Rasterisation to Solve the Visibility Problem: How Does it Work?

We hopefully clearly explained already the difference between rasterization and ray tracing (read the previous chapter). However let's repeat, that we can look at the rasterization approach as if we were moving a point along a line connecting P, a point on the surface of the geometry, to the eye until it "lies" on the surface of the canvas. Of course, this line is only implicit, we never really need to construct it, but this is how intuitively we can interpret the projection process.

Figure 1: the projection process can be seen as if the point we want to project was moved down along a line connecting the point or the vertex itself to the eye. We can stop moving the point along that line when it lies on the plane of the canvas. Obviously, we don't "slide" the point along this line explicitly, but this is how the projection process can be interpreted.
Figure 2: several points in the scene may project to the same point on the scene. The point visible to the camera is the one closest to the eye along the ray on which all points are aligned.

Remember that what we need to solve here is the visibility problem. In other words, there might be situations in which several points in the scene, P, P1, P2, etc. project onto the same point P' onto the canvas (remember that the canvas is also the surface of the screen). However, the only point that is visible through the camera is the point along the line connecting the eye to all these points, which is the closest to the eye, as shown in Figure 2.

To solve the visibility problem, we first need to express P' in terms of its position in the image: what are the coordinates of the pixel in the image, P' falls onto? Remember that the projection of a point to the surface of the canvas gives another point P' whose coordinates are real. However, P' also necessarily falls within a given pixel of our final image. So how do we go from expressing P's in terms of their position on the surface of the canvas, to defining it in terms of their position in the final image (the coordinates of the pixel in the image, P' falls onto)? This involves a simple change of coordinate systems.

Figure 3: computing the coordinate of a point on the canvas in terms of pixel values, requires to transform the points' coordinates from screen to NDC space, and NDC space to raster space.

Converting points from screen space to raster space is simple. Because the coordinates P' expressed in raster space can only be positive, we first need to normalize P's original coordinates. In other words, convert them from whatever range they are originally in, to the range [0, 1] (when points are defined that way, we say they are defined in NDC space. NDC stands for Normalized Device Coordinates). Once converted to NDC space, converting the point's coordinates to raster space is trivial: just multiply the normalized coordinates by the image dimensions, and round the number off to the nearest integer value (pixel coordinates are always round numbers, or integers if you prefer). The range P' coordinates are originally in, depends on the size of the canvas in screen space.

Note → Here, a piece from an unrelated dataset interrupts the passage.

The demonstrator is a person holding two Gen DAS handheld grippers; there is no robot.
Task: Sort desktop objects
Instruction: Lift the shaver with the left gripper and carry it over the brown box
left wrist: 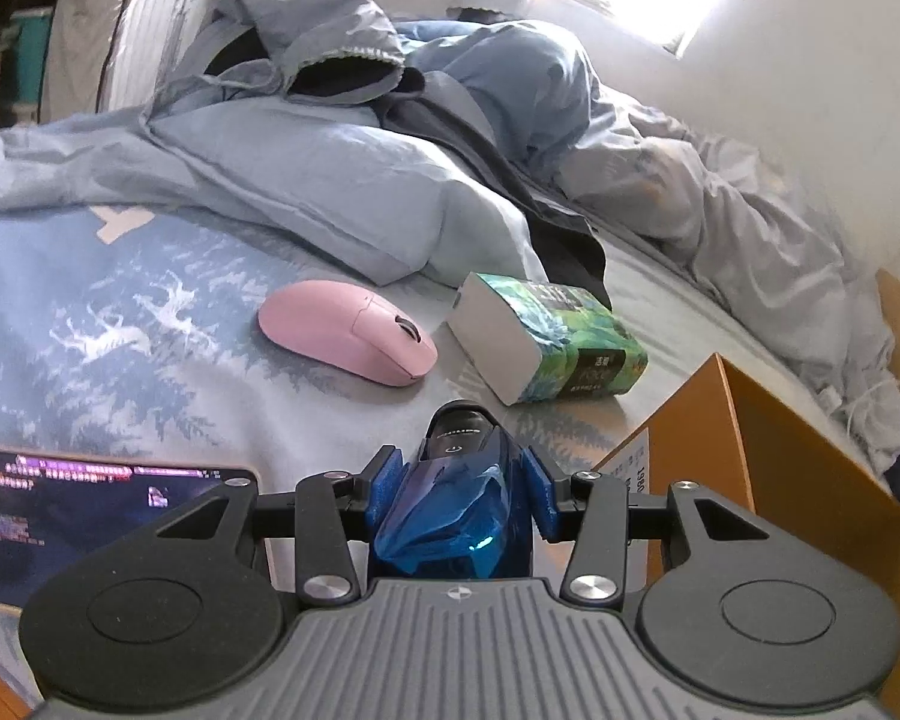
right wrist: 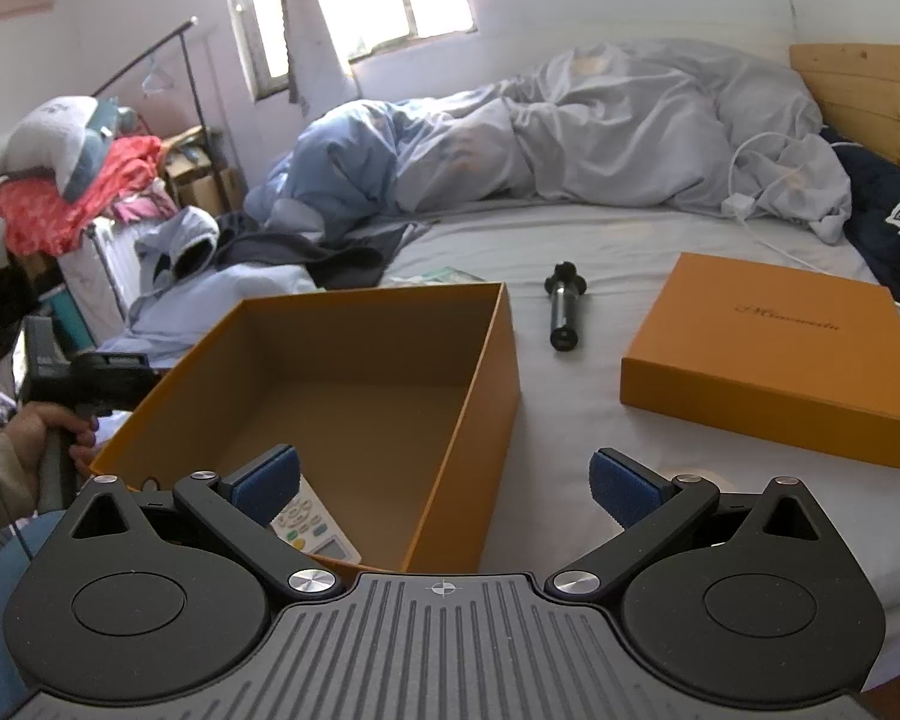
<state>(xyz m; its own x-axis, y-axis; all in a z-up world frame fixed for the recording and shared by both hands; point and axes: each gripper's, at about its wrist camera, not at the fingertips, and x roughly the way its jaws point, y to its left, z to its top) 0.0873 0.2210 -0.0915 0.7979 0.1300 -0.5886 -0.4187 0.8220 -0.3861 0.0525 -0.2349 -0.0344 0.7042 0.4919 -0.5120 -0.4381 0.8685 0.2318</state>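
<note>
My left gripper [left wrist: 462,483] is shut on a shiny blue and black electric shaver [left wrist: 459,504], held above the bed left of the open orange box [left wrist: 744,438]. Beyond it lie a pink mouse [left wrist: 348,333] and a green tissue pack [left wrist: 549,339]. A lit phone [left wrist: 78,510] lies at the lower left. My right gripper [right wrist: 444,489] is open and empty over the near rim of the orange box [right wrist: 342,384]. A white remote [right wrist: 315,531] lies inside the box's near corner. A black cylindrical tool [right wrist: 564,312] lies on the sheet right of the box.
The orange box lid [right wrist: 780,354] lies on the sheet at the right. Crumpled blue-grey bedding [right wrist: 570,132] and clothes [left wrist: 330,78] pile at the back. A white charger cable [right wrist: 750,204] and a wooden headboard [right wrist: 870,96] are at the far right. The person's hand with the other gripper [right wrist: 72,396] is left of the box.
</note>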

For the sake of simplicity, we will just assume that the canvas is two units long in each of the two dimensions (width and height), which means that P' coordinates in screen space, are in the range [-1, 1]. Here is the pseudo-code to convert P's coordinates from screen space to raster space:

int width = 64, height = 64;  //dimension of the image in pixels 
Vec3f P = Vec3f(-1, 2, 10); 
Vec2f P_proj; 
P_proj.x = P.x / P.z;  //-0.1 
P_proj.y = P.y / P.z;  //0.2 
// convert from screen space coordinates to normalized coordinates
Vec2f P_proj_nor; 
P_proj_nor.x = (P_proj.x + 1) / 2;  //(-0.1 + 1) / 2 = 0.45 
P_proj_nor.y = (1 - P_proj.y ) / 2;  //(1 - 0.2) / 2 = 0.4 
// finally, convert to raster space
Vec2i P_proj_raster; 
P_proj_raster.x = (int)(P_proj_nor.x * width); 
P_proj_raster.y = (int)(P_proj_nor.y * height); 
if (P_proj_raster.x == width) P_proj_raster.x = width - 1; 
if (P_proj_raster.y == height) P_proj_raster.y = height - 1; 

This conversion process is explained in detail in the lesson 3D Viewing: the Pinhole Camera Model.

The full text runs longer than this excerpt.